UBS has reiterated a constructive outlook on emerging market equities, maintaining an MSCI Emerging Markets index target of 1,720 for December 2026. The bank's stance remained unchanged despite recent volatility linked to geopolitical friction and higher oil prices.
This month UBS upgraded South Korea to an "attractive" market after a near 20% correction. The bank characterizes that correction as the result of technical unwinds rather than a sign of weakening corporate or macro fundamentals.
UBS highlighted strong earnings momentum in South Korea's memory and broader semiconductor industries. The bank said elevated prices for DRAM and NAND, together with ongoing supply shortfalls, are supporting profitability in the sector.
Looking beyond immediate dynamics, UBS expects the cyclical upturn in these technology segments to persist into 2027. The bank cites robust export figures and a set of "value up" initiatives designed to lift market appeal. Among those measures are new rules affecting the retirement or cancellation of treasury shares, which UBS says are likely to encourage better shareholder returns.
UBS kept intact its forecast for 29% earnings per share growth across emerging markets in 2026. That projection underpins the bank's view that the MSCI Emerging Markets index has low- to mid-teens upside by the end of the year. UBS also observed that, historically, geopolitical shocks tend to be short-lived unless they trigger a fundamental change in the economic backdrop.
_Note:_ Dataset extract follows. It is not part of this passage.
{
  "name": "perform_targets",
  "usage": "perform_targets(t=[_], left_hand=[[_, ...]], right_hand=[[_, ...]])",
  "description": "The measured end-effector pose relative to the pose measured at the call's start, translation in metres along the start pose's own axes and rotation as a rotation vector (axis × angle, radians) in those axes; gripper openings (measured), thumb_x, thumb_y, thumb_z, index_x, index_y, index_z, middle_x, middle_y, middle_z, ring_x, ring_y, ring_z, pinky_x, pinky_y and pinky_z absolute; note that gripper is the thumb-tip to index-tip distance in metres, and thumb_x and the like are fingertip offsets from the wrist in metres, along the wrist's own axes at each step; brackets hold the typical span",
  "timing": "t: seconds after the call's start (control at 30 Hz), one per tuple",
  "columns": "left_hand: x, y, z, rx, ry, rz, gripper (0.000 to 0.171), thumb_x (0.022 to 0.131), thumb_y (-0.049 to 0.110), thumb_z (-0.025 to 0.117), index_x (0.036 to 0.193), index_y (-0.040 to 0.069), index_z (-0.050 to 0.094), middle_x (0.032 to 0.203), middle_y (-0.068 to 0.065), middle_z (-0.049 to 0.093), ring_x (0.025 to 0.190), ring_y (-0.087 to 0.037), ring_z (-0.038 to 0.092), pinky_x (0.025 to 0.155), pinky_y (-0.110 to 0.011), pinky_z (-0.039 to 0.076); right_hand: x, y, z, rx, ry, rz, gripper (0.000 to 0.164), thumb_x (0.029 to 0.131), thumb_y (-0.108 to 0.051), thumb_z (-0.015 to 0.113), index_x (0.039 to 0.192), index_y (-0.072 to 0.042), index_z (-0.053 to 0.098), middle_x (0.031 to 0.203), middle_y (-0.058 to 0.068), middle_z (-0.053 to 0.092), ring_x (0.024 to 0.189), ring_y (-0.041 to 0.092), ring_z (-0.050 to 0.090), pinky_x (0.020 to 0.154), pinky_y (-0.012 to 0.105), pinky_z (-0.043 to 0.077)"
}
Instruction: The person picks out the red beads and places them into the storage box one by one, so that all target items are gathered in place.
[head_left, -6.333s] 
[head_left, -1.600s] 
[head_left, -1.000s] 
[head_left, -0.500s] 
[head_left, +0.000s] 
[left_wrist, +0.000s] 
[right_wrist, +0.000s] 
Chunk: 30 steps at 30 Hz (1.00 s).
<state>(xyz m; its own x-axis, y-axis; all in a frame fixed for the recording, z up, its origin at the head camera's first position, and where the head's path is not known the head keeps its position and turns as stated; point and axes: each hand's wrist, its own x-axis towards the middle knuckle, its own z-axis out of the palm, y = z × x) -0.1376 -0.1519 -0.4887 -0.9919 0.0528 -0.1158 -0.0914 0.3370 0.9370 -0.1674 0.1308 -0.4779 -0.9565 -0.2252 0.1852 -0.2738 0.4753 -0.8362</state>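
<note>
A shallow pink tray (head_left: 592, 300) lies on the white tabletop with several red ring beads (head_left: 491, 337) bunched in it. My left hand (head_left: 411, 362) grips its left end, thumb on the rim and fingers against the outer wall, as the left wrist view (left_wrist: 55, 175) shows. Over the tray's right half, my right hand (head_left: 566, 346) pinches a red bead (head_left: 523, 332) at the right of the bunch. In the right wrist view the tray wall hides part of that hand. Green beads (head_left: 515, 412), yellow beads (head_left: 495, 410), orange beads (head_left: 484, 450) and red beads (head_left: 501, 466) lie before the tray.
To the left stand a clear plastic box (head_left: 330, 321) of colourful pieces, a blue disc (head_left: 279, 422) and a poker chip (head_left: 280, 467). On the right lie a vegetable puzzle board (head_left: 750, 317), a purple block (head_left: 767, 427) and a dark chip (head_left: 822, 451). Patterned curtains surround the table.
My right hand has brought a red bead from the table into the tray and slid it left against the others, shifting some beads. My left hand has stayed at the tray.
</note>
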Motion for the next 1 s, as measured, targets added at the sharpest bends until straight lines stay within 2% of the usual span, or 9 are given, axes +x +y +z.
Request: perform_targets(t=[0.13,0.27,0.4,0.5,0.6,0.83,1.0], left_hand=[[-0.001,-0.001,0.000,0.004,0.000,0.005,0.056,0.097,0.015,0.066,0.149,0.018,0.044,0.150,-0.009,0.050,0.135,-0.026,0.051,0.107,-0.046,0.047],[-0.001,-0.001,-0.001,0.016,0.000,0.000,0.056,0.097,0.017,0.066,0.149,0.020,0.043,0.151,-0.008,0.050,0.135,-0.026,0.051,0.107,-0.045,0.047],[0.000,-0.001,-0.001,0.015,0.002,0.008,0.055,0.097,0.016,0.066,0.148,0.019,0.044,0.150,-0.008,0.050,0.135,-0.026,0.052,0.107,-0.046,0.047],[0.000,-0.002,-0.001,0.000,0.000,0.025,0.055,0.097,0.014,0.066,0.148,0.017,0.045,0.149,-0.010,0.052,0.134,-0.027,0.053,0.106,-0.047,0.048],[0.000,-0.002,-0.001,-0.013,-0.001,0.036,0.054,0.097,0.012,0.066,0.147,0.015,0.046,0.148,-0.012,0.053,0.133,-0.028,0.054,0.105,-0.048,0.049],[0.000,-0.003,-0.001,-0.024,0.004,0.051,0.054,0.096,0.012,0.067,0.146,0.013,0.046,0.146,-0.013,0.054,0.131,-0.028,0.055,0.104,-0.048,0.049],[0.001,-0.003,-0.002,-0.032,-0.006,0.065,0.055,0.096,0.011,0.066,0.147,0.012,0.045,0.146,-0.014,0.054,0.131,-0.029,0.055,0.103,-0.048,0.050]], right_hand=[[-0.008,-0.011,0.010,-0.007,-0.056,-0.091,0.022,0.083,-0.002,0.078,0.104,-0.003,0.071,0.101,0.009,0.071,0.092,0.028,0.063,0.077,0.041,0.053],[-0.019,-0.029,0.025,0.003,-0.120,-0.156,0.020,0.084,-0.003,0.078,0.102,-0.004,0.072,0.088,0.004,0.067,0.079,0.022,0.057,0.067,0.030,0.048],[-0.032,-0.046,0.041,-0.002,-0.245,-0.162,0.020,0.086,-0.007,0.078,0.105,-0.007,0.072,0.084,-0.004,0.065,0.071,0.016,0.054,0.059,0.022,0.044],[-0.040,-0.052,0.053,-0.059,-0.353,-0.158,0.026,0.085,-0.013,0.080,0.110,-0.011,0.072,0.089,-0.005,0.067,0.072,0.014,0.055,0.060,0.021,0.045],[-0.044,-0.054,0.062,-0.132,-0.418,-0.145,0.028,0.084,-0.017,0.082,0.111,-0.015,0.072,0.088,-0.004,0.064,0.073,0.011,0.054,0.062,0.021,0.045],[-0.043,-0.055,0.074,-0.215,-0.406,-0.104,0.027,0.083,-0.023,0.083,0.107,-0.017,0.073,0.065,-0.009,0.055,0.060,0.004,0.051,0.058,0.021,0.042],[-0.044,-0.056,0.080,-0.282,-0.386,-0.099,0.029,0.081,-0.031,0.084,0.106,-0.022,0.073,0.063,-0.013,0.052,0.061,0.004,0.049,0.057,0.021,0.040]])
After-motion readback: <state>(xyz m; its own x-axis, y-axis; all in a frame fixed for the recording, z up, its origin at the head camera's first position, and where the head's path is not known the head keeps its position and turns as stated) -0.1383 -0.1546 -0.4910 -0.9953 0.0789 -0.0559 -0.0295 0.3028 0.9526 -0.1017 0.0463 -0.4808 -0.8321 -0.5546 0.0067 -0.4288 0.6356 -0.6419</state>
On China, UBS maintained its preference for mainland equities and the technology sector. The bank noted that the March National Peoples Congress reinforced a pragmatic policy orientation with emphasis on technology, innovation and mobilizing long-term capital to back strategic industries. UBS sees room for selective upward earnings revisions, particularly in sectors that receive policy support.
In India, where equities have lagged regional peers so far in 2026, UBS pointed to solid bank earnings as support for a double-digit earnings recovery. The bank also sees potential for a rebound in IT services as implementation benefits accumulate over coming quarters, while noting ongoing investor concerns about disruption from artificial intelligence.
UBS reiterated its preference for Brazilian equities, citing firm fundamentals and the prospect of monetary easing. The bank said anticipated rate cuts should ease financial conditions and could prompt a shift of investor funds from bonds into equities.
Preferences for Indonesia and Malaysia were also maintained. For investors seeking broad regional and sector diversification, UBS recommended exposure via the MSCI Emerging Markets benchmark.
Implications for markets and sectors
- Semiconductors and memory manufacturers - supported by strong pricing and supply constraints.
- Technology sectors in China - potential for selective earnings upgrades linked to policy emphasis on innovation.
- Banking and IT services in India - banks underpin a recovery; IT services could rebound as implementation gains momentum despite AI concerns.
- Brazilian equities - may benefit from easing monetary policy and portfolio rotation from fixed income.
Conclusion
UBS's latest position leaves its structural bullish case on emerging markets unchanged. The bank combines projected earnings growth with targeted country and sector preferences, while pointing to corporate governance reforms and export strength as catalysts for continued momentum, particularly in South Korea's tech-heavy export complex.